Exercise requirements: Given the listing below, write out exactly the lines starting with the line that has "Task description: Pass" and going on through the line that has "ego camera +", both kept.

Provided data:

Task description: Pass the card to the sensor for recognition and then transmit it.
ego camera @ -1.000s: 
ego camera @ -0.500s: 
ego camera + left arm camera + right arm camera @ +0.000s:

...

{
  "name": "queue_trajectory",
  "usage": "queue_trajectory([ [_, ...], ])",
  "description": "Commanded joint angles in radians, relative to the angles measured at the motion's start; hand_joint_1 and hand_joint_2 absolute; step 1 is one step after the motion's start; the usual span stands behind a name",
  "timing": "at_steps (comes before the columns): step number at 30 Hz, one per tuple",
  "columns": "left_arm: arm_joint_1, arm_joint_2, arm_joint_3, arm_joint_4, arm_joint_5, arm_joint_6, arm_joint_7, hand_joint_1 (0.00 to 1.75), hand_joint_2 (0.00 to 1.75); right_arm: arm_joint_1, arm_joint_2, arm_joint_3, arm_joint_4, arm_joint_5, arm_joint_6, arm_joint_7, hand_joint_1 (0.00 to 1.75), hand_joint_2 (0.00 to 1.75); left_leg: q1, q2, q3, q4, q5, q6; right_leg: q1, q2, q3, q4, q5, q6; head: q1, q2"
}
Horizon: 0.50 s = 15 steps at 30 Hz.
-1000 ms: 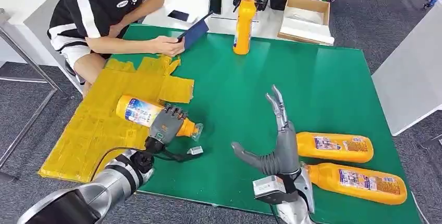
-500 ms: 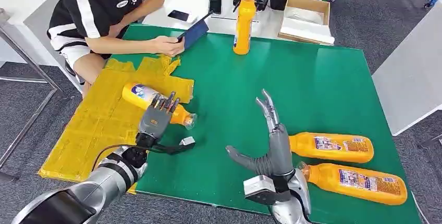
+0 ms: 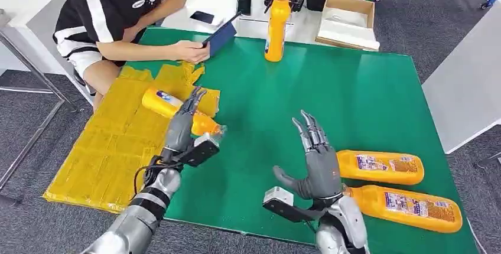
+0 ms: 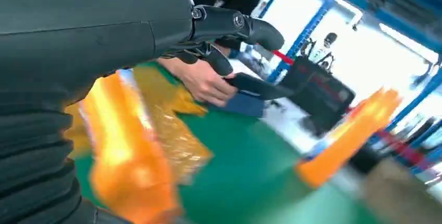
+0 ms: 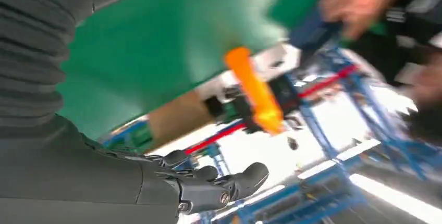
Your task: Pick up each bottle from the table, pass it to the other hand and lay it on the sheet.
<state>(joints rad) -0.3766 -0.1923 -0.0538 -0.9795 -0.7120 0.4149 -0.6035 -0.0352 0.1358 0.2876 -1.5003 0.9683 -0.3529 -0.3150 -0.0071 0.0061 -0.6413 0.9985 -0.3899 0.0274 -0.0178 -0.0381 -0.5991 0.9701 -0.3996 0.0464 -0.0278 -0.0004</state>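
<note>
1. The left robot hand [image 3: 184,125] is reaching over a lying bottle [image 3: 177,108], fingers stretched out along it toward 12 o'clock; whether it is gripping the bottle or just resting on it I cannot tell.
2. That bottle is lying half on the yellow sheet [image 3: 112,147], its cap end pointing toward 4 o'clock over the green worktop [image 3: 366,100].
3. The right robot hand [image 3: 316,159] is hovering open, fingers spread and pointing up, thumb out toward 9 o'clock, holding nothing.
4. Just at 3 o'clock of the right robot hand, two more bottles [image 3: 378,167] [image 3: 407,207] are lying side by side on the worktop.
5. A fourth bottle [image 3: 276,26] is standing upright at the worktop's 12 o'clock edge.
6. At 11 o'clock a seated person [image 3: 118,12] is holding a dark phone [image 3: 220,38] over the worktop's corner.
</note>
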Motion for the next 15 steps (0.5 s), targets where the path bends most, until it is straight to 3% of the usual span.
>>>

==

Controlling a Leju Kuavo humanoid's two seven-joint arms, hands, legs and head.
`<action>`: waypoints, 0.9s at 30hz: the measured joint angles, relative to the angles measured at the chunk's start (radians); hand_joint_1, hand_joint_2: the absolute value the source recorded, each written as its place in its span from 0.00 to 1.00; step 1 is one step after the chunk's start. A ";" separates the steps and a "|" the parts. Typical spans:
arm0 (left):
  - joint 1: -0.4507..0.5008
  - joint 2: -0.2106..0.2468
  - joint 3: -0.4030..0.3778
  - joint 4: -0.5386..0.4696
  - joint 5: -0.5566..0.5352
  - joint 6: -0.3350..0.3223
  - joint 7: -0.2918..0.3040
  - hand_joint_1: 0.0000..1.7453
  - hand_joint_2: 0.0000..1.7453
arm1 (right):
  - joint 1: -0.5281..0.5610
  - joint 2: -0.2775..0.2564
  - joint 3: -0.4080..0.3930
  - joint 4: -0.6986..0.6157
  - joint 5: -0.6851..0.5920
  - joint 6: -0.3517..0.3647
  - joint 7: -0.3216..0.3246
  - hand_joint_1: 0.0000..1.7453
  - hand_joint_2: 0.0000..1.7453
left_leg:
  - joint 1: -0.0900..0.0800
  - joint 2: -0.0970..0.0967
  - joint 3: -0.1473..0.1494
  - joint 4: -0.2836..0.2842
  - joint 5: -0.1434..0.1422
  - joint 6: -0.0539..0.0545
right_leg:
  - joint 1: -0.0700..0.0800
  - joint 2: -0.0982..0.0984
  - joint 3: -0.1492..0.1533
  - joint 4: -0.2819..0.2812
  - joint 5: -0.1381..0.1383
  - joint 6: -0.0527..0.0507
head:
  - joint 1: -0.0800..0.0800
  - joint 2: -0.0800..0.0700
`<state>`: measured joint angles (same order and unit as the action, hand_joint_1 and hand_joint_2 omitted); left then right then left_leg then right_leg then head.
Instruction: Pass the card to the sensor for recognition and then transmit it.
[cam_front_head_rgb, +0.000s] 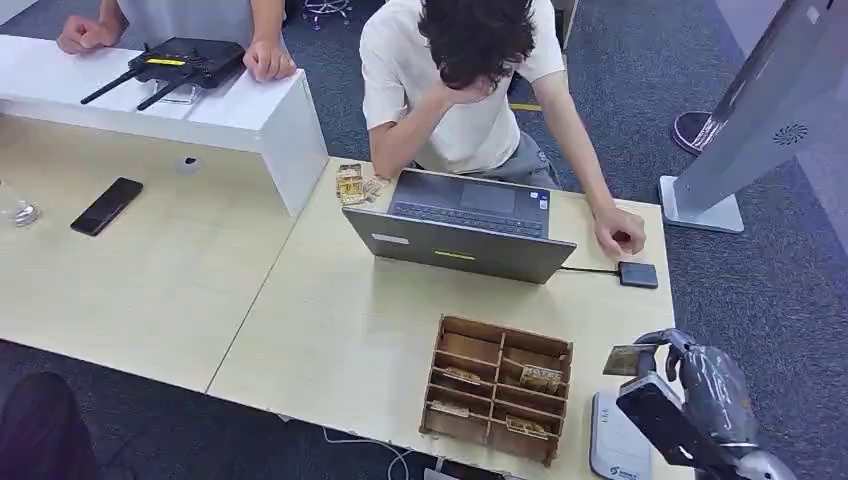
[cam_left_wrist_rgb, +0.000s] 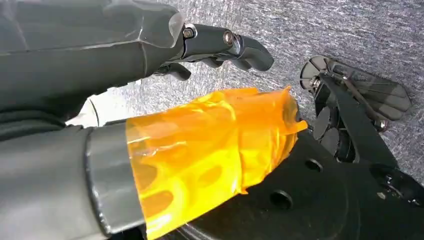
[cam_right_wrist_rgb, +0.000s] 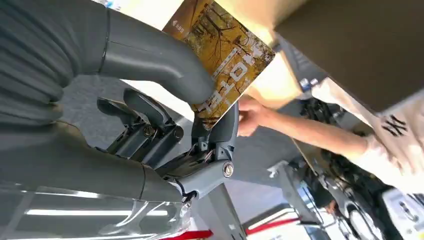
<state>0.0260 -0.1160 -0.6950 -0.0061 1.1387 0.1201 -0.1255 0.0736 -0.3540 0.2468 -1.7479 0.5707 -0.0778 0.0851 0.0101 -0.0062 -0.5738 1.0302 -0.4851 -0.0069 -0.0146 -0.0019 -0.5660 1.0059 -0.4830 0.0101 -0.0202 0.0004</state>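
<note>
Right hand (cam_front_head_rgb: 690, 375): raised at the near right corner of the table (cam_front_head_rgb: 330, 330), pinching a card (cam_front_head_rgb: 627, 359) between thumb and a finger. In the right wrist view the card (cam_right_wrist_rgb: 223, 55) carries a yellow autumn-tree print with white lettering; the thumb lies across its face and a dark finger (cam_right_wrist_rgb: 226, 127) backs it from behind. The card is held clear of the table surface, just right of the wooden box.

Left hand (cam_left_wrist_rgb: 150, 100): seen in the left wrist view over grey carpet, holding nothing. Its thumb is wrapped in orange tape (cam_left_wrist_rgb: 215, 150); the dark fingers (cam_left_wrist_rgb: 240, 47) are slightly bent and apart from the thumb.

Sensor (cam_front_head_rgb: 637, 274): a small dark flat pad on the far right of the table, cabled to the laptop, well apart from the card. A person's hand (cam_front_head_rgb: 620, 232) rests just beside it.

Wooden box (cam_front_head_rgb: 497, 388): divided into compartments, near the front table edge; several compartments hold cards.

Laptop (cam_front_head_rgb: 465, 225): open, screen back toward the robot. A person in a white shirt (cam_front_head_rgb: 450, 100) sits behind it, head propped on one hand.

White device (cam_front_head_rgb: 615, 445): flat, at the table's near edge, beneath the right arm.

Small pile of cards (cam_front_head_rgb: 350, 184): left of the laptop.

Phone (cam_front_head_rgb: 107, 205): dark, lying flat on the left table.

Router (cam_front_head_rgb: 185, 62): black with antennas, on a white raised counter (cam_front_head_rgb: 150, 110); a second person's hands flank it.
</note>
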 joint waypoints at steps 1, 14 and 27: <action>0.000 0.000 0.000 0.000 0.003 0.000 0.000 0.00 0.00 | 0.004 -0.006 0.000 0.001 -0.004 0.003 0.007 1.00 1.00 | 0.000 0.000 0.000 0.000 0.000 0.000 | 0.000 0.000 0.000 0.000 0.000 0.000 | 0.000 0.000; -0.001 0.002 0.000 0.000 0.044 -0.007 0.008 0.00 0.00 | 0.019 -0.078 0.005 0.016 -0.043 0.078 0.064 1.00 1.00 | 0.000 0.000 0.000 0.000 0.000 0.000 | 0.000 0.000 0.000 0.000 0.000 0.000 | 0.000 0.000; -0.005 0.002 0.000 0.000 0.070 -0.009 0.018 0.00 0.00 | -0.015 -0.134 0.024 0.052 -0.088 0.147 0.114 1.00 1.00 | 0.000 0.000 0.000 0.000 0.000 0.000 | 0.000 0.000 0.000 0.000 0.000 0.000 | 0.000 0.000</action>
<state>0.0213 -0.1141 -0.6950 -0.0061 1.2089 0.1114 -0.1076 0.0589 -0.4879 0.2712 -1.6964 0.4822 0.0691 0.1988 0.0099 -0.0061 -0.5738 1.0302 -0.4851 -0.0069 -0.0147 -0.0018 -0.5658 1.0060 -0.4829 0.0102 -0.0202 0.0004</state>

Reply to the exercise:
Task description: Pass the card to the sensor for recognition and then transmit it.
ego camera @ -1.000s: 
ego camera @ -0.500s: 
ego camera + left arm camera + right arm camera @ +0.000s:

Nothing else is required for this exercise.